All actors run within their own thread, which is defined as follows. In short: it takes a message from the inbox of a thread, it gets the source (an actor), the method (a symbol), and some values (a list), and dynamically sends it to himself to invoke the appropriate method on the instantiated subclass of actor%
.
(define (create-actor-thread self)
(thread
(lambda ()
(let actor-loop ()
;#####----- Receive message -----#####
(define message (thread-receive))
(define source (message-source message))
(define method (message-method message))
(define values (message-values message))
(define return-value (dynamic-send self method values))

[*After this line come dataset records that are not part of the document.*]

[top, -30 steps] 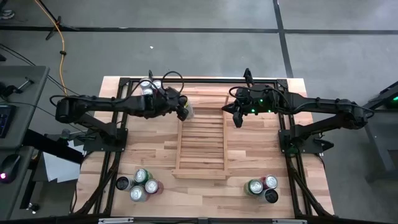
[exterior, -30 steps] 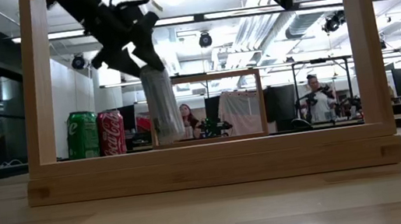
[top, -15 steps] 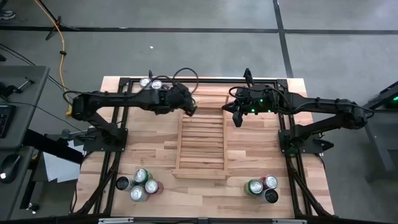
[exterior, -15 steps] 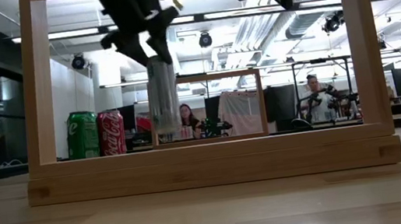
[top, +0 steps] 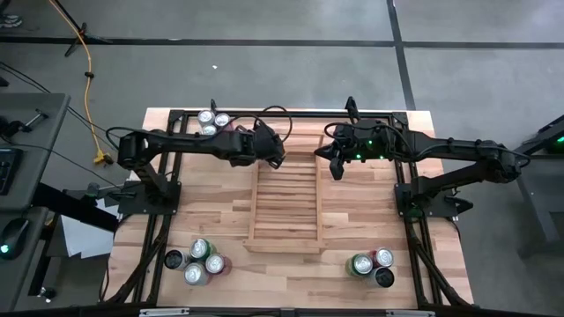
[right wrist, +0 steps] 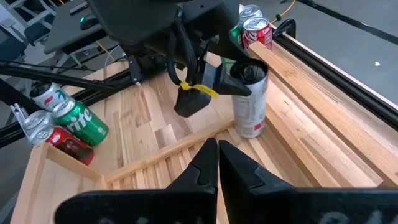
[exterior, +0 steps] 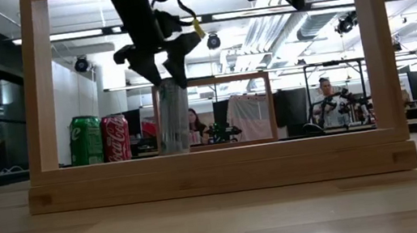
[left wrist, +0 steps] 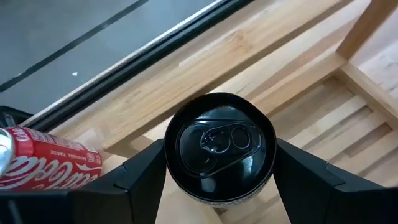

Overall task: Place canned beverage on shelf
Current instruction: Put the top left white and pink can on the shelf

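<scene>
Left tool sets a silver can upright at the far left corner of the slatted shelf.

In the overhead view, the left tool (top: 271,151) sits just left of centre in the upper half of the frame, its fingers (left wrist: 140,171) clamped on both sides of a silver can (right wrist: 250,99) near the rim. The can stands upright, its base on or just above the slats of the light-wood shelf (top: 285,205), inside the end bar at the upper left corner. The right tool (top: 336,167) hangs above the shelf's upper right corner, pinched fully together and holding nothing. Two more cans, a green one (exterior: 86,139) and a red one (exterior: 116,137), stand on the bench at the left of the table-level view.
</scene>
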Motion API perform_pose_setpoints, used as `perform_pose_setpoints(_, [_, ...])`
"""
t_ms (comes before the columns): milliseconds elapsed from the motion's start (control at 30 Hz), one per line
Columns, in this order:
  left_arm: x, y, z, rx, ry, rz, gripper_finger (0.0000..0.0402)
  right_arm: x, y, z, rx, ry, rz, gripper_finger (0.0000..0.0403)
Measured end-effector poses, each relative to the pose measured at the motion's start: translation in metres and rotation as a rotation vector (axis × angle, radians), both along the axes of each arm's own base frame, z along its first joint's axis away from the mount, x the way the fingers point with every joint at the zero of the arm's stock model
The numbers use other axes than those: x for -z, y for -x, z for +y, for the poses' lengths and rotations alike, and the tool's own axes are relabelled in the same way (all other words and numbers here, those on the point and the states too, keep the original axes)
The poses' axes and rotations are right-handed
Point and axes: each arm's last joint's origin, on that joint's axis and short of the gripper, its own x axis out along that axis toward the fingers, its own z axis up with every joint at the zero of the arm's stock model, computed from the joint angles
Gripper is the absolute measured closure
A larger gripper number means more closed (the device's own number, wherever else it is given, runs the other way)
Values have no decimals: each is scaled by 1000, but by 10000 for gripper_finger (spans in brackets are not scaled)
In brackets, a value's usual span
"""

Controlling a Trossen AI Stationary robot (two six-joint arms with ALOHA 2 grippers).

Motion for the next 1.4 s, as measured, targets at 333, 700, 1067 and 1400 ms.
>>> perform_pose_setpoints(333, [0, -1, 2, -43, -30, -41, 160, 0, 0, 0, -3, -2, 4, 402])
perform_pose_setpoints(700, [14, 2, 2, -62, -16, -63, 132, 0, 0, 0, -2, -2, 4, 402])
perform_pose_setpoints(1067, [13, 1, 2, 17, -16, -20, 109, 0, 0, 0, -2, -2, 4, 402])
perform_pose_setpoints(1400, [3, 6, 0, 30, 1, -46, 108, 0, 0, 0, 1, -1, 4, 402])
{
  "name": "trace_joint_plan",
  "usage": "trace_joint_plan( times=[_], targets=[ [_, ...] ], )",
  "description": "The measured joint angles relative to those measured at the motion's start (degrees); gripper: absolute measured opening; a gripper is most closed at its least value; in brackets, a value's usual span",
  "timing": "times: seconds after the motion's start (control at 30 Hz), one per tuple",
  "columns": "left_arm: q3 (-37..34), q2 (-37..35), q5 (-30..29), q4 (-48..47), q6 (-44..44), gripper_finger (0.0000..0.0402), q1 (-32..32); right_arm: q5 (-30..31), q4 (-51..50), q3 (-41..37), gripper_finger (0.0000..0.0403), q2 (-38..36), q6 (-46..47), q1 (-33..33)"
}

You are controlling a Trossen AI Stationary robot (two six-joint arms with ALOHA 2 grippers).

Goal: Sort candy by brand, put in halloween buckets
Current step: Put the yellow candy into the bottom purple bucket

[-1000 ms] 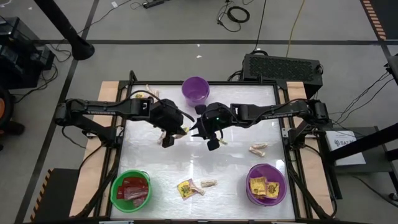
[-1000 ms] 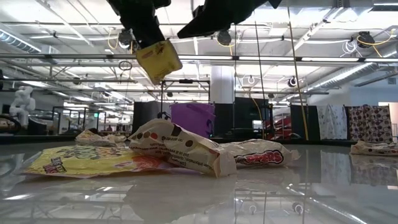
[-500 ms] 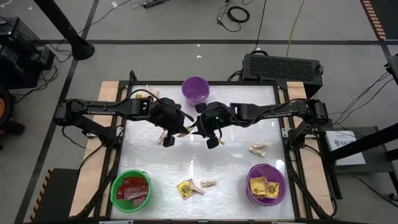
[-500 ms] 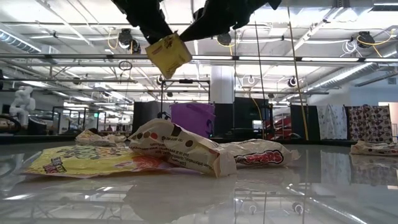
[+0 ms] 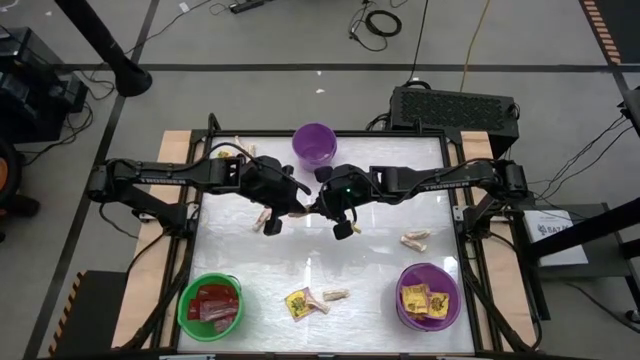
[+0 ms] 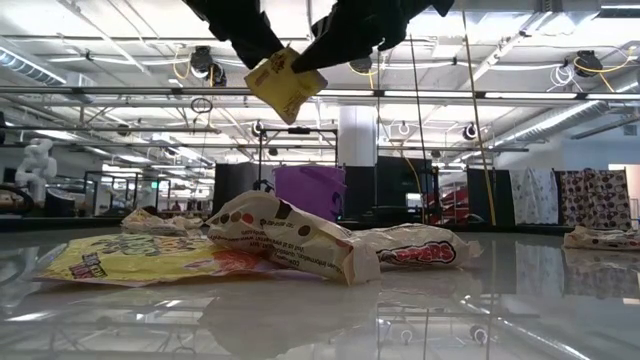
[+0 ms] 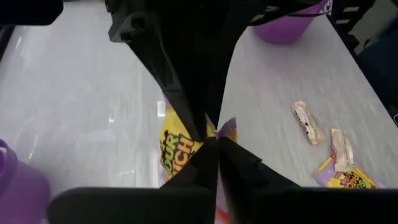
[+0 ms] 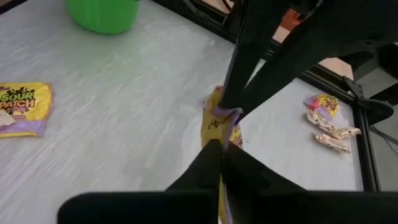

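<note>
A yellow candy packet with dark print hangs high above the middle of the table, tilted. My left gripper comes at it from the table's left and my right gripper from the right; both are shut on it. The left wrist view shows the packet at my own fingertips. A green bucket with red packets stands near left. One purple bucket with yellow packets stands near right, and another purple bucket at the far middle. My left gripper pinches the packet's upper left edge between its two fingers, slanting down from the table's left. The packet is clear of the table, tilted. My right gripper pinches the packet's upper right corner between its two fingers, slanting down from the table's right. The right wrist view shows that end just ahead of my fingertips.
Loose candy lies on the white table: a yellow packet and a tan piece near the front middle, tan pieces at the right, more at the far left. Black frame rails run along both sides.
My right gripper has shut on the yellow packet's right end. My left gripper has rolled at the wrist, and the packet has turned and shifted a little up and toward the table's right. Neither arm has travelled.
</note>
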Motion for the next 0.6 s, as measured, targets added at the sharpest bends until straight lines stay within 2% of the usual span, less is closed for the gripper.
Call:
trace_joint_plan(
  times=[0.23, 0.37, 0.5, 0.6],
  targets=[
    [0.0, 0.0, -1.1, -3.0, -2.5, 0.0115, 0.0, 0.0, -2.6, 0.0, 0.0002, -0.4, 8.1, 0.0],
    [0.0, 0.0, -5.1, -7.5, -9.6, 0.017, 0.6, 0.1, -7.9, 0.0, 0.0001, -2.8, 23.1, 0.0],
    [0.0, 0.0, -6.8, -15.7, -8.3, 0.0204, 2.1, -1.6, -20.2, 0.0, 0.0001, -6.5, 40.3, 0.0],
    [0.0, 0.0, -13.2, -23.5, -6.7, 0.0211, 4.8, -8.5, -32.3, 0.0, 0.0001, -9.6, 48.9, 0.6]
  ],
)
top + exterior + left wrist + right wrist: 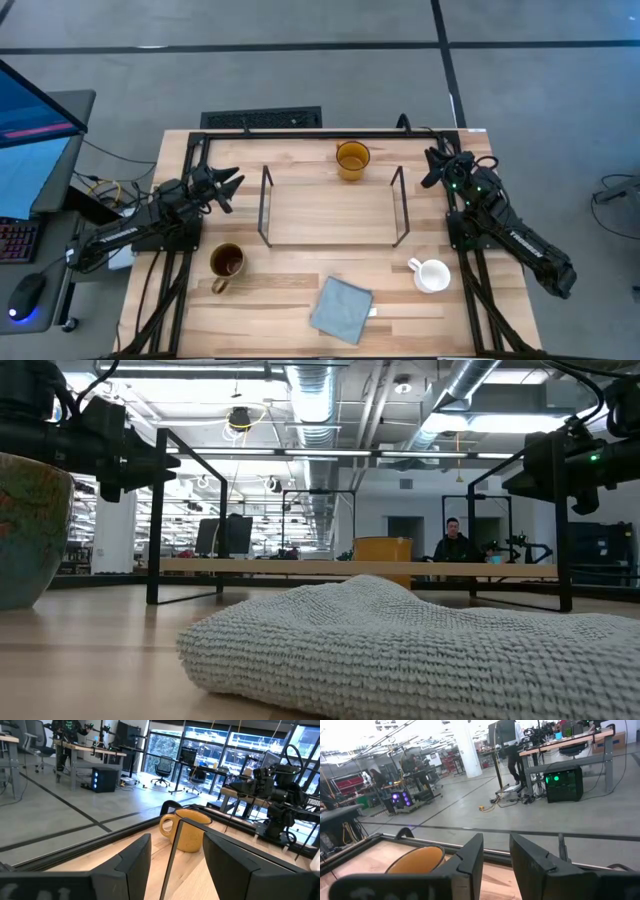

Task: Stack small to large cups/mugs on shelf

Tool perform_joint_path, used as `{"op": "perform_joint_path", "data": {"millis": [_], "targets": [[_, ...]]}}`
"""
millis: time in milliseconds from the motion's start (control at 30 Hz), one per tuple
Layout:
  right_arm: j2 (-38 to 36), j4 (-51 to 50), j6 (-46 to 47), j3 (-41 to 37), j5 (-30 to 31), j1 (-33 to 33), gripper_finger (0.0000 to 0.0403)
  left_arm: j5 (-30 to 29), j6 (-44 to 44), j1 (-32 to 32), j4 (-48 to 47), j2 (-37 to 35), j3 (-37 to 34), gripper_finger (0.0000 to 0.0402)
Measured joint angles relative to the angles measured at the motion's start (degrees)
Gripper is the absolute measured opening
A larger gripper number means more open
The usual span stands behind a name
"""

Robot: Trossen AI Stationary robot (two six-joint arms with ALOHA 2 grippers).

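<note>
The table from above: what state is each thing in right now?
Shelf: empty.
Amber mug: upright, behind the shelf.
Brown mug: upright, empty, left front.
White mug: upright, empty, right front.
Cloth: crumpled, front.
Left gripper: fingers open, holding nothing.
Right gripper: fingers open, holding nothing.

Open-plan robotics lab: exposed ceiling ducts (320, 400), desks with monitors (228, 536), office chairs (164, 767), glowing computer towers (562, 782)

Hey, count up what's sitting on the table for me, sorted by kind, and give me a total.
Mugs: 3 (amber glass mug, brown mug, white mug)
Shelf: 1
Grey cloth: 1
Total: 5
</note>
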Motion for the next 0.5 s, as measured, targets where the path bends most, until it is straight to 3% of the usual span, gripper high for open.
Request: {"op": "perform_joint_path", "data": {"millis": [500], "targets": [[0.0,0.0,0.0,0.0,0.0,0.0,0.0118,-0.6,-0.1,0.0,0.3,0.0,0.0,0.0171]]}}
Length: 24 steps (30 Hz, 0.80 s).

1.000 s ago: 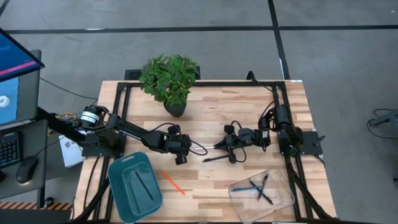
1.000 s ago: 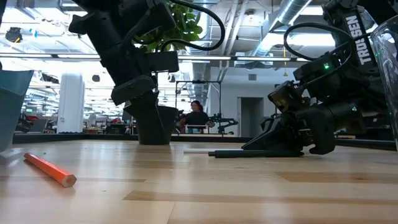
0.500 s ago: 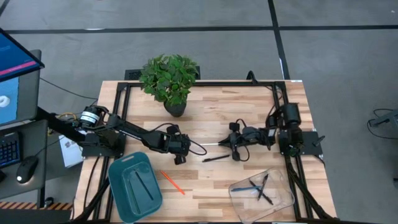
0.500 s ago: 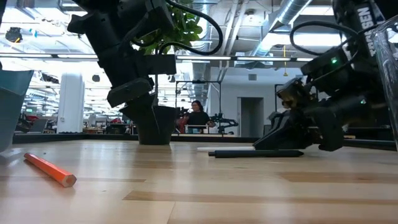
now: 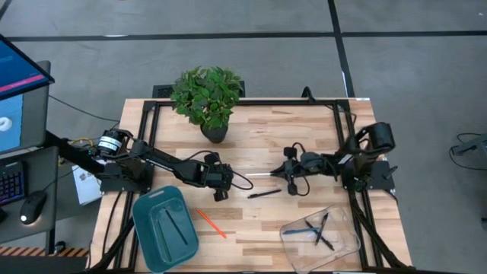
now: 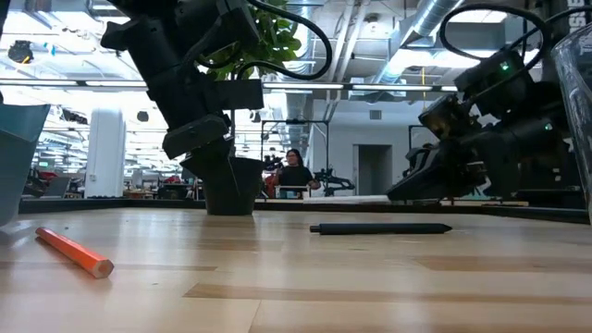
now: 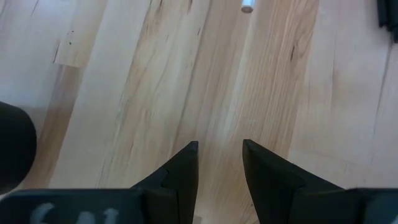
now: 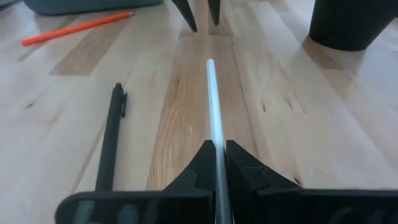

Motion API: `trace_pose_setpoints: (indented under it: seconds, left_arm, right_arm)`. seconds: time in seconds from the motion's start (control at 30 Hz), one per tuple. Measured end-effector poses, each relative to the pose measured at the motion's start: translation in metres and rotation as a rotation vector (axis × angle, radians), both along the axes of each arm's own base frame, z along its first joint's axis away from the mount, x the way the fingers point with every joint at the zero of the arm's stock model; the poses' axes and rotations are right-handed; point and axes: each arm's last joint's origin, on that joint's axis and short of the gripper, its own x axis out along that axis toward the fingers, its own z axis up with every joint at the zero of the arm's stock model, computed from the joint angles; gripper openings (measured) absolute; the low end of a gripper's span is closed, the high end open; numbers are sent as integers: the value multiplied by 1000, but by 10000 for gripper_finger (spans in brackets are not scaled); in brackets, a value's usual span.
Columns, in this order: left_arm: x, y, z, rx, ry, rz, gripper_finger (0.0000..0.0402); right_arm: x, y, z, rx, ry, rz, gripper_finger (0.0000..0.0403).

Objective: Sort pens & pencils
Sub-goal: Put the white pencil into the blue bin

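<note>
Whitish pen point(image 8: 212, 106) clamped in right end effector point(image 8: 219, 163), above table point(image 5: 304, 129)

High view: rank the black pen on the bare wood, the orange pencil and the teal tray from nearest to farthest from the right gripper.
Measured from the right gripper, shut on the whitish pen:
1. Black pen, just in front of it at mid-table.
2. Orange pencil, farther toward the left arm's side, near the front.
3. Teal tray, at the front left corner.

Showing one orange pencil point(image 5: 211, 224), one black pen point(image 5: 264, 194), one whitish pen point(image 8: 214, 118), one teal tray point(image 5: 146, 224), one clear tray point(image 5: 344, 247), one potted plant point(image 5: 207, 99), two arms.
</note>
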Motion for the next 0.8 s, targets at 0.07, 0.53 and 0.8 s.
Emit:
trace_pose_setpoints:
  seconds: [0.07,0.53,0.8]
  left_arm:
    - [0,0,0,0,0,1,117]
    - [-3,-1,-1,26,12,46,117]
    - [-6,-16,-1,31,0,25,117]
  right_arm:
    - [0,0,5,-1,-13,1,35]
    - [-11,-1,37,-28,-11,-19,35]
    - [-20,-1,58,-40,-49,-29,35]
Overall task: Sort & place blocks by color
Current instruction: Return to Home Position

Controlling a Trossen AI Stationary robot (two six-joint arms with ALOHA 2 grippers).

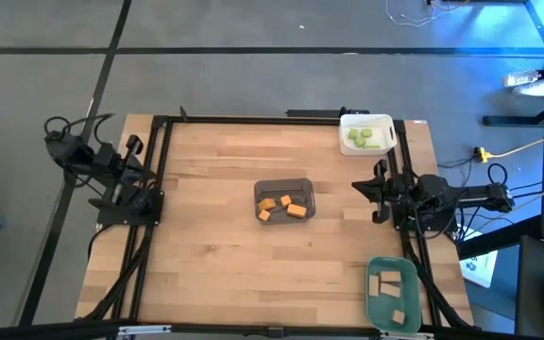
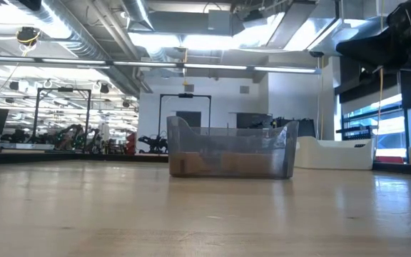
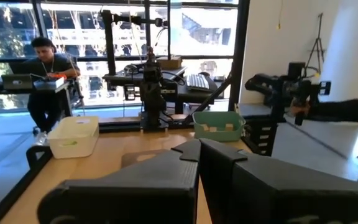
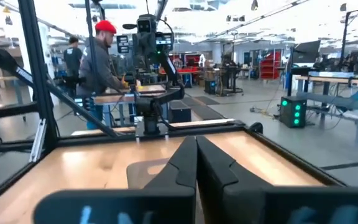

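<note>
Several orange blocks point(image 1: 284, 206) lie in the grey tray point(image 1: 307, 185) at the table's middle. Light green blocks point(image 1: 365, 139) sit in the white tray point(image 1: 345, 121) at the far right corner. Tan blocks point(image 1: 389, 281) lie in the green tray point(image 1: 414, 283) at the near right edge. My left gripper point(image 1: 155, 196) is pulled back at the table's left edge, shut and holding nothing point(image 3: 199, 149). My right gripper point(image 1: 357, 186) is drawn back at the right edge, shut and holding nothing point(image 4: 196, 146). Both point level toward the grey tray point(image 4: 143, 169).
A black frame point(image 1: 253, 117) runs along the table's far, left and right edges. Bare wood lies around the grey tray point(image 2: 230, 151) on all sides. A person sits at a desk point(image 3: 42, 74) and others stand at benches point(image 4: 101, 59) beyond the table.
</note>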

(send source receive-value return-value)
(actor-loop)))))
I know for a fact that the body of the invoked message is processed in the context of the new thread, but how does this work from a concurrency perspective for the actor? Meanwhile, while the actor thread is doing heavy work, the actor can keep queuing messages in the thread's mailbox. The thing I cannot wrap my head around (or can find a reasonable explanation for) is that the actor object seems to live in two contexts: the original context, and the context of the actor thread. Both can access the same object. Is there a false sense of concurrency, or is there some magic making this all work nicely?
Upvotes: 1
Views: 157
Reputation: 8523
The thing I cannot wrap my head around (or can find a reasonable explanation for) is that the actor object seems to live in two contexts: the original context, and the context of the actor thread.
The actor object itself is just some data that lives on the heap. Both the original thread and the thread you create in the actor object's initialization are accessing references to the same object on the same heap that all the threads share.
When you do a method call in the actor thread, you are effectively fetching a reference to the method implementation from the class method table and running it. The calls do happen in different thread contexts, but the method implementation itself is shared via the heap too.
Bottom line: this is not magic, it's just a use of shared memory between threads.